_PROBLEM TO WORK ON_.
What is needed is an exact copy of every record.

——————————

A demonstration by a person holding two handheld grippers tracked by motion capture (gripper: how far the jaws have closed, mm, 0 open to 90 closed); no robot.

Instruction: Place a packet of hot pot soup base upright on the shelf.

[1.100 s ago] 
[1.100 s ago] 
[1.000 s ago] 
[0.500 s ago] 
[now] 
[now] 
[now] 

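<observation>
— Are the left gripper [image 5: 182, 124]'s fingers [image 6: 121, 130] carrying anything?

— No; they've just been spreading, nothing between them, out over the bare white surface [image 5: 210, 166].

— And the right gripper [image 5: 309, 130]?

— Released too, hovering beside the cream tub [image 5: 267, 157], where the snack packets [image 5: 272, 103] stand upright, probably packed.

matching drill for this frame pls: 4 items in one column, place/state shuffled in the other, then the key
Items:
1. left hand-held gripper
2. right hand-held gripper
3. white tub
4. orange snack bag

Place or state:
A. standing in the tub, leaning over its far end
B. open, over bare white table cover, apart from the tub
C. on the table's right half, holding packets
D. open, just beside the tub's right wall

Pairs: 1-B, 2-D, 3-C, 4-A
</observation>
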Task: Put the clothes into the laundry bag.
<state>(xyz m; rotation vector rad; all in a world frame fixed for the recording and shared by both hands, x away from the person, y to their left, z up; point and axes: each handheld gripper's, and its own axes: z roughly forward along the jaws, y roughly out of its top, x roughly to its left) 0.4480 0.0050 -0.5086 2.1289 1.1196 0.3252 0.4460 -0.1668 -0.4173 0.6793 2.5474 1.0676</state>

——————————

_ANSWER AREA_.
A demonstration by a person holding two handheld grippers tracked by motion capture (gripper: how far the jaws have closed, mm, 0 open to 90 closed); no robot.

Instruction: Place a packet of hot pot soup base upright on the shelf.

[1.100 s ago] 
[1.100 s ago] 
[1.000 s ago] 
[0.500 s ago] 
[now] 
[now] 
[now] 

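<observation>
— Are the left gripper [image 5: 182, 124]'s fingers [image 6: 121, 130] carrying anything?

— No; they've just been spreading, nothing between them, out over the bare white surface [image 5: 210, 166].

— And the right gripper [image 5: 309, 130]?

— Released too, hovering beside the cream tub [image 5: 267, 157], where the snack packets [image 5: 272, 103] stand upright, probably packed.

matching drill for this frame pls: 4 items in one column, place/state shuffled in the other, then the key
Items:
1. left hand-held gripper
2. right hand-held gripper
3. white tub
4. orange snack bag

Place or state:
A. standing in the tub, leaning over its far end
B. open, over bare white table cover, apart from the tub
C. on the table's right half, holding packets
D. open, just beside the tub's right wall

Pairs: 1-B, 2-D, 3-C, 4-A
</observation>
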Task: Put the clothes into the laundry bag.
<state>(xyz m; rotation vector rad; all in a world frame fixed for the recording and shared by both hands, x away from the person, y to their left, z up; point and axes: each handheld gripper's, and its own axes: z roughly forward along the jaws, y roughly out of its top, x roughly to its left) 0.4480 0.0050 -0.5086 2.1289 1.1196 0.3252 0.4460 -0.1668 -0.4173 0.6793 2.5474 1.0676</state>

This exercise is done.